From the time Veterans Affairs Canada was established in 1944, the veterans benefit legislation and the resulting Veterans Affairs administrative practices have guaranteed exactly the same rights to all veterans, native and non-native alike.
Under the post-war demobilization program, veterans could choose one of the following options: a re-establishment credit (which was equal to the war services gratuity), educational assistance (vocational or university training), or assistance under the Veterans’ Land Act (VLA).
Approximately 60% of first nations veterans chose VLA compared with 10% for non-first nations veterans, and DVA paid $2,320 to Indian Affairs for each of these veterans. By comparison, approximately 70% of all veterans chose to take the re-establishment credit (which averaged $450).

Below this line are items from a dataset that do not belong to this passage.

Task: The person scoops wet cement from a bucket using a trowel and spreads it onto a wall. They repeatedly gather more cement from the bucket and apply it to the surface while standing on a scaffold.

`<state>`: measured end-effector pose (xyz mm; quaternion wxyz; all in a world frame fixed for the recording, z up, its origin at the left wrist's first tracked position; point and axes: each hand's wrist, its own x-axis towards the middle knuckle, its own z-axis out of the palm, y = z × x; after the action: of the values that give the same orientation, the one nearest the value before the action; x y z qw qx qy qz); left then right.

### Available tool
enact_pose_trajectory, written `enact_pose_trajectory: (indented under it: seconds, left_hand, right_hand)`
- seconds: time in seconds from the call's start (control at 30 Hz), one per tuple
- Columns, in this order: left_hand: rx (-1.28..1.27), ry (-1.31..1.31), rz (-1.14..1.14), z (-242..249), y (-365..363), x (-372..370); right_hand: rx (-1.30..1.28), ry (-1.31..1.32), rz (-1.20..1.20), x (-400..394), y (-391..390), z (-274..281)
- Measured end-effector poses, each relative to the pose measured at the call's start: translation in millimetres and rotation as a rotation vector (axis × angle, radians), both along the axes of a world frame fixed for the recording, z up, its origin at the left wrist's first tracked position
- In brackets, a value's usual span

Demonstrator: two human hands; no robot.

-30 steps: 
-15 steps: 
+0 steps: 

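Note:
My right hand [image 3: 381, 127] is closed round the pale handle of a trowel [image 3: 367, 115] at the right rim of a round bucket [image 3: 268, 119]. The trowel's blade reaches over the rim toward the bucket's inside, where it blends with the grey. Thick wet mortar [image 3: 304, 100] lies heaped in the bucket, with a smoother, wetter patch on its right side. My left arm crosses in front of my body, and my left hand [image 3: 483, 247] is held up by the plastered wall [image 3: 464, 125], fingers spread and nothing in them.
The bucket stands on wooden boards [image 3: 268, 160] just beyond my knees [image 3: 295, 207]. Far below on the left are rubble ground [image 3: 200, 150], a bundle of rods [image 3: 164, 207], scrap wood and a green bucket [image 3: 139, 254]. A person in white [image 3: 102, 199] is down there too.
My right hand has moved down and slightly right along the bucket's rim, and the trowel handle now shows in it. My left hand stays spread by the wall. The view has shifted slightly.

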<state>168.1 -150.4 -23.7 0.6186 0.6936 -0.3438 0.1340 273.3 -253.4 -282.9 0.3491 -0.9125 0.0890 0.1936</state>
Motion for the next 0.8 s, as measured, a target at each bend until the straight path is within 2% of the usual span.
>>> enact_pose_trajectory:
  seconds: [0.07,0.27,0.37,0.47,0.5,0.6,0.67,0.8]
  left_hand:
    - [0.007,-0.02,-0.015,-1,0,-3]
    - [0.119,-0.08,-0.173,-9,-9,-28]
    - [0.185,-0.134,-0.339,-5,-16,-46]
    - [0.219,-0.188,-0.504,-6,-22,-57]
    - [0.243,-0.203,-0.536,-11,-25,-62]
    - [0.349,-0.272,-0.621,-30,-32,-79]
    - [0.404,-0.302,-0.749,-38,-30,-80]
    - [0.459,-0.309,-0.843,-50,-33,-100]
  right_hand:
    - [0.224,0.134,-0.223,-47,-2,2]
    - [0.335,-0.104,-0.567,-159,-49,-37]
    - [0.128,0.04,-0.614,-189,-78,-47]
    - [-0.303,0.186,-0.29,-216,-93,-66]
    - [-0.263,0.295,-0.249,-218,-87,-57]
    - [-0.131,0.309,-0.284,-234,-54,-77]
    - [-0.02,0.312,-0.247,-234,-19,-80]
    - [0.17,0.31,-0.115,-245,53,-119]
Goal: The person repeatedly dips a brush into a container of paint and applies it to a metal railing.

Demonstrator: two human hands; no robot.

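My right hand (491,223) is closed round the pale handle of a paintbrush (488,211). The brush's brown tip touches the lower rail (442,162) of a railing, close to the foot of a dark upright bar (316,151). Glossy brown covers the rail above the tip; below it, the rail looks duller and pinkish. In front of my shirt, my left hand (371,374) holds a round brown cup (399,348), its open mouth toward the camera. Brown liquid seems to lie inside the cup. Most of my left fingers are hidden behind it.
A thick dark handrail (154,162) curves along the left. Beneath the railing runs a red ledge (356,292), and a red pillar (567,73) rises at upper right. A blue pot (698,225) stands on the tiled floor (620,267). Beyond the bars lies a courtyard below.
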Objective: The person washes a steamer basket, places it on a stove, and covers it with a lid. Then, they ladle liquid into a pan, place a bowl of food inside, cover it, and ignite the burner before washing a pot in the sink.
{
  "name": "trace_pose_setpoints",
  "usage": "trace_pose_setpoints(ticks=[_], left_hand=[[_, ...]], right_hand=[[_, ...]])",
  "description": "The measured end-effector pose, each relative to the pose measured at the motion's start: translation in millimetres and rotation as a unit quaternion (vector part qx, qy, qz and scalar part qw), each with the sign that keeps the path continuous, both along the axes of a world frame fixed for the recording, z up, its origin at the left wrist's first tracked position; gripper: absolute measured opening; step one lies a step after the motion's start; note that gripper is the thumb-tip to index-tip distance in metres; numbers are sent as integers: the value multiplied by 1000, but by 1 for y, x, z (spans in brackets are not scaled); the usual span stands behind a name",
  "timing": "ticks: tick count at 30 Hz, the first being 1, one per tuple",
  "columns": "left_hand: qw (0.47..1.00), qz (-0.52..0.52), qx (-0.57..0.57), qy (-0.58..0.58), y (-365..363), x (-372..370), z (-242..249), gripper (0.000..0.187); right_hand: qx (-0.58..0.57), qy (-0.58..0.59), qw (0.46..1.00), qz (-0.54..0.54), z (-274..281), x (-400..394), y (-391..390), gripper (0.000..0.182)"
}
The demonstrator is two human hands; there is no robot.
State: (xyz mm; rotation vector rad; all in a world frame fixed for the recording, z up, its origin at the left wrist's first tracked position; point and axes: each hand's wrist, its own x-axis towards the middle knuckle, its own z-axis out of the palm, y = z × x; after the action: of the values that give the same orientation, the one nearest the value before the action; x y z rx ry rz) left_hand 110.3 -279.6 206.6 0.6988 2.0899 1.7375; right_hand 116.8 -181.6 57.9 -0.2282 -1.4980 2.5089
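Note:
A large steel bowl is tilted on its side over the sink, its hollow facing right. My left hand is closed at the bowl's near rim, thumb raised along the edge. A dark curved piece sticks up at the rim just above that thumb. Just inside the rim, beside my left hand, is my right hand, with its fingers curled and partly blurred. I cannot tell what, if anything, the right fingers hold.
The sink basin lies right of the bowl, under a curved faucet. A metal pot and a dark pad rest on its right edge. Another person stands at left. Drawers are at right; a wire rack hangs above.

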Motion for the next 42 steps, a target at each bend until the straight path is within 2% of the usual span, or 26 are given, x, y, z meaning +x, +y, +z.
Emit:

A file review was conducted to determine whether Métis veterans received their full entitlement to these benefits. Preliminary results indicate that 78% of Métis veterans received the re-establishment credit, 15% chose assistance under the VLA, and 3% chose educational assistance.
The Government of Canada recognizes that the National Métis Veterans Association (NMVA) and other organizations representing Métis veterans are dissatisfied that they have not received the same offer as first nation veterans.
However, Veterans Affairs Canada has extended an offer to the NMVA to further review the findings of the file review conducted by the department.